De
los canelones ―y si soy capaz de recordar que debería olvidarla, tampoco de la
lasaña― aunque por pura cabezonería porque, y conste que al final cené y hasta
bastante bien, la culpa fue en realidad del microondas y me pude dar cuenta
cuando al ir sorteando obstáculos le di sin querer, o aposta, porque me
estorbara, con el pie; pero, absorta como andaba con mis cosas, no lo pensé.
Debí sí de notar algo, claro, porque de
no haberlo notado no habría podido preguntarme luego cómo no sospeché.
Y ahora era tarde; tarde para ponerse a
dirimir qué había pasado con un hombre que respondería somnoliento, cuando no
abiertamente malhumorado, señora yo no lo
puedo saber: esas cajas son todas siempre iguales.
Y que, además: como ustedes las mujeres tienen esa manía de conservar todo, son
incapaces luego de saber dónde está qué. Y que mirarse en alguna otra. Diría.
Yo le replicaría con en qué otra si sólo tengo una y
usted, usted es quién hubiese debido reparar en que era demasiado ligera…
Y, él, que como que no tendré otra cosa que hacer, señora, que reparar en
ligerezas acarreando constantemente bultos de acá para allá o, metiéndose
en lo que a él no le importaba, que en
última instancia lo mismo ha salido usted hasta incluso ganando excepto, claro
está, en el caso de que gratinara.
No
gratinaba.
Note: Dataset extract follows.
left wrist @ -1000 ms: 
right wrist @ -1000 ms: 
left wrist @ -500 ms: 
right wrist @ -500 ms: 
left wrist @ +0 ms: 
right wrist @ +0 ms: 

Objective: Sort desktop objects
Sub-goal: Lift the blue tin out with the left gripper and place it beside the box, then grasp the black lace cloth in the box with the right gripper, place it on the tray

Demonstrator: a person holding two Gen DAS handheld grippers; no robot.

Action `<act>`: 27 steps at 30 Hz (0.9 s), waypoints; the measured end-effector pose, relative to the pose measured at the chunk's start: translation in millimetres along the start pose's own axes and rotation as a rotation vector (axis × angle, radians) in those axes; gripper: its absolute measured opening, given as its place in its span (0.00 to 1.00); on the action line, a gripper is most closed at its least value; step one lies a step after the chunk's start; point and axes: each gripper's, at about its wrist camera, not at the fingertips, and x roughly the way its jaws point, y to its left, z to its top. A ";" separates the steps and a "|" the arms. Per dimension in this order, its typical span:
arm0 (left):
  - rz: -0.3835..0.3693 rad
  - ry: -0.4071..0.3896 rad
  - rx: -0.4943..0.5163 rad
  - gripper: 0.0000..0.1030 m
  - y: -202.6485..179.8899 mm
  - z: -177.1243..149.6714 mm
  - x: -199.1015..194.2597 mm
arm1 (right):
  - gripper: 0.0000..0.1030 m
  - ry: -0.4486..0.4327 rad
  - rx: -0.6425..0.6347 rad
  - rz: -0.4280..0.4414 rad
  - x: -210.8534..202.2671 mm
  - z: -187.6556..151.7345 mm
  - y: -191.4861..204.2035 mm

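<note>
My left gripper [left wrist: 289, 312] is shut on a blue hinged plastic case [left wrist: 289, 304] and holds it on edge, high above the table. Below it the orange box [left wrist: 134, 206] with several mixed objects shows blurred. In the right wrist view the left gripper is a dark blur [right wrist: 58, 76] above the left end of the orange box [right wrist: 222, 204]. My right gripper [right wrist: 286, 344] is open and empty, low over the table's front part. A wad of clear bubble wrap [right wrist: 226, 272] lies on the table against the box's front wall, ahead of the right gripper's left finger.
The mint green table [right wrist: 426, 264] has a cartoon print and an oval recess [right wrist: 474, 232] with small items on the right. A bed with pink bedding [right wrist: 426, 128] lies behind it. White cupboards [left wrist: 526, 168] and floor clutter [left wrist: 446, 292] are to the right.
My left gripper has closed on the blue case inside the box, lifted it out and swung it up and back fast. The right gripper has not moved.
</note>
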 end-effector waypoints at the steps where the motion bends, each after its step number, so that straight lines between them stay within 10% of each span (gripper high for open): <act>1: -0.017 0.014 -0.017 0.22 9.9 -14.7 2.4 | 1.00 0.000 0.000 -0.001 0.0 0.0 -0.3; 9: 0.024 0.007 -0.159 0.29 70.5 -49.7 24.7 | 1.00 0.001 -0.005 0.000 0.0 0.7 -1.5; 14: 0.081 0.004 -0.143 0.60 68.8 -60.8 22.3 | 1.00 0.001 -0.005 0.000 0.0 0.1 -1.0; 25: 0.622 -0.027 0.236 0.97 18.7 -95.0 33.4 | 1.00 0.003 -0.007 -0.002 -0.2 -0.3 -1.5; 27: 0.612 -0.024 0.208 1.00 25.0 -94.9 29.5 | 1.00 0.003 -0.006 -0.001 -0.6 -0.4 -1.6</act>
Yo.
Pues
entonces,
él, vale seguro más lo que hay en ésta…
Eso,
yo, lo dirá usted.
Él, entonces, por abreviar o desentenderse y seguir durmiendo, se encogería de hombros y aunque usted podría muy bien responderme con cuál es, en términos
objetivos, el valor de las cosas. Y yo le tendría que responder en tal caso “no
lo sé, señora; no tengo la más remota idea de cuál pueda ser en términos
objetivos el valor del contenido de la caja de su microondas”.
Y que otra cosa muy distinta sería
abordar el tema desde el punto de vista de la subjetividad que si usted quiere, ya que me ha conseguido desvelar, podemos
abordarlo por qué no…
Pero no quise.
No quise y ― no sé si por evitar una dscusión bizantina que no iba a
llevar a ninguna parte o por no abordar con un extraño el tema tan peregrino
que no iba a conducir a ningún sitio de que por causa de un puñado de papeles
yo no sabía qué iba a cenar ni dónde ―, para evitar tentaciones, borré el
número que se me había quedado en la memoria del móvil cuando me preguntaba tan
obsesivamente ¿qué otra cosa podría hacer?
De modo que, por poner fin a una
situación tan kafkiana y porque no me gusta, además, ser obsesiva;
considerando, por añadidura, que este barrio ofrece muchas posibilidades de
encontrar qué llevarse a la boca, me decidí por el Wok, de María de Molina.
Y, ya digo, cené bien.
Cené bien y ― bien porque me lo tenía
ganado después de un día tan duro, o, mejor aún, por celebrar que era estupendo haber
amanecido en un cuchitril interior y oscuro y tener ahora cuatro ventanas que
eran una hermosura ― me tomé un sake, con el café, preguntándome entre sorbo y
sorbo ¿cómo puede terminar tan
rematadamente mal algo que empezó tan bien?